Exercise: Please repeat exactly the lines below from the one containing "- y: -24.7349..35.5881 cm" down to the one containing "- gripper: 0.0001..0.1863", both included, and nothing else.

Data shown:
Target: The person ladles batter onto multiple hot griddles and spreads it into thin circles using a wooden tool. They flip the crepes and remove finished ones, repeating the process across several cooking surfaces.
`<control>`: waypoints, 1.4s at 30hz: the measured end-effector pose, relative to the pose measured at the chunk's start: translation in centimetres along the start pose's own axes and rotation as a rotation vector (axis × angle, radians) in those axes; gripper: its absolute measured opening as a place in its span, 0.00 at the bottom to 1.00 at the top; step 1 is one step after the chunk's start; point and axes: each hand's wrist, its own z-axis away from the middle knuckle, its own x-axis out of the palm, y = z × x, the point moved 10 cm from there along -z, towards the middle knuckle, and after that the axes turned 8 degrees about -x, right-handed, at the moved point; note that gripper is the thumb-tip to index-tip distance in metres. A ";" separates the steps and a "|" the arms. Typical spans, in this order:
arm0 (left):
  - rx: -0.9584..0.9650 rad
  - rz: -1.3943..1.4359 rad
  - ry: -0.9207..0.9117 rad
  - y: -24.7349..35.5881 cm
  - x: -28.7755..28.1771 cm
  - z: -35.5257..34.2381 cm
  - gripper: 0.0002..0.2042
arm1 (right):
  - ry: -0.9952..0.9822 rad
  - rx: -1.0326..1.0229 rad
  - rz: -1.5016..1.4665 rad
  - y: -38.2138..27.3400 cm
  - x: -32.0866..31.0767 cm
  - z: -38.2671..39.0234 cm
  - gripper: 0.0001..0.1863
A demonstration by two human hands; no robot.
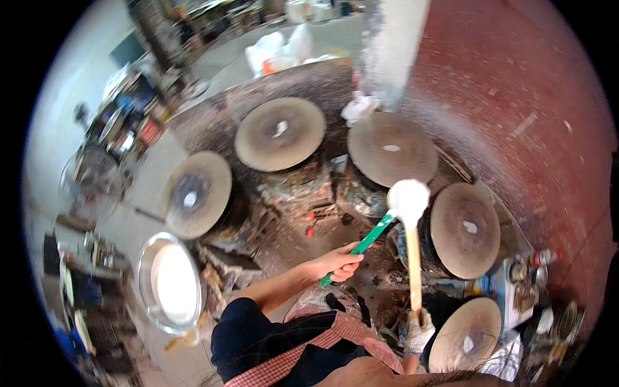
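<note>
A white lump (409, 201) is at the place where two long tools meet, in front of the person and a little to the right. One tool has a green handle (374, 235), the other a pale wooden handle (413, 264); which of them carries the lump, I cannot tell. The left hand (336, 263) has its fingers closed together around the green handle, near its lower end. The right hand (419, 332), which seems to wear a pale glove, is clamped around the lower part of the wooden handle.

In the view, the lump overlaps the near edge of the upper right plate (393, 160); if it touches there, I cannot tell. Just beside the wooden handle, on its right, is the right plate (465, 242), and near the right hand is the lower right plate (464, 322). Farther to the left are the upper left plate (280, 145) and the left plate (203, 190). All five are round and brownish, each with a small white spot near the middle. Near the left plate there is a metal basin (144, 284) with white contents (175, 290). Beyond the plates, white bags (280, 51) lie near a pale pillar (394, 55)
</note>
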 end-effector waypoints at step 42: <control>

Written solution:
  - y: -24.7349..35.5881 cm
  - x: -28.7755..28.1771 cm
  - z: -35.5257..34.2381 cm
  - gripper: 0.0002..0.2042
arm1 (right):
  - ry: -0.9952..0.9822 rad
  - rx: -1.0326..1.0229 rad
  - rz: -1.5016..1.4665 rad
  - y: -38.2138..27.3400 cm
  - x: -32.0866..31.0767 cm
  - z: -38.2671..39.0234 cm
  - gripper: 0.0001..0.1863

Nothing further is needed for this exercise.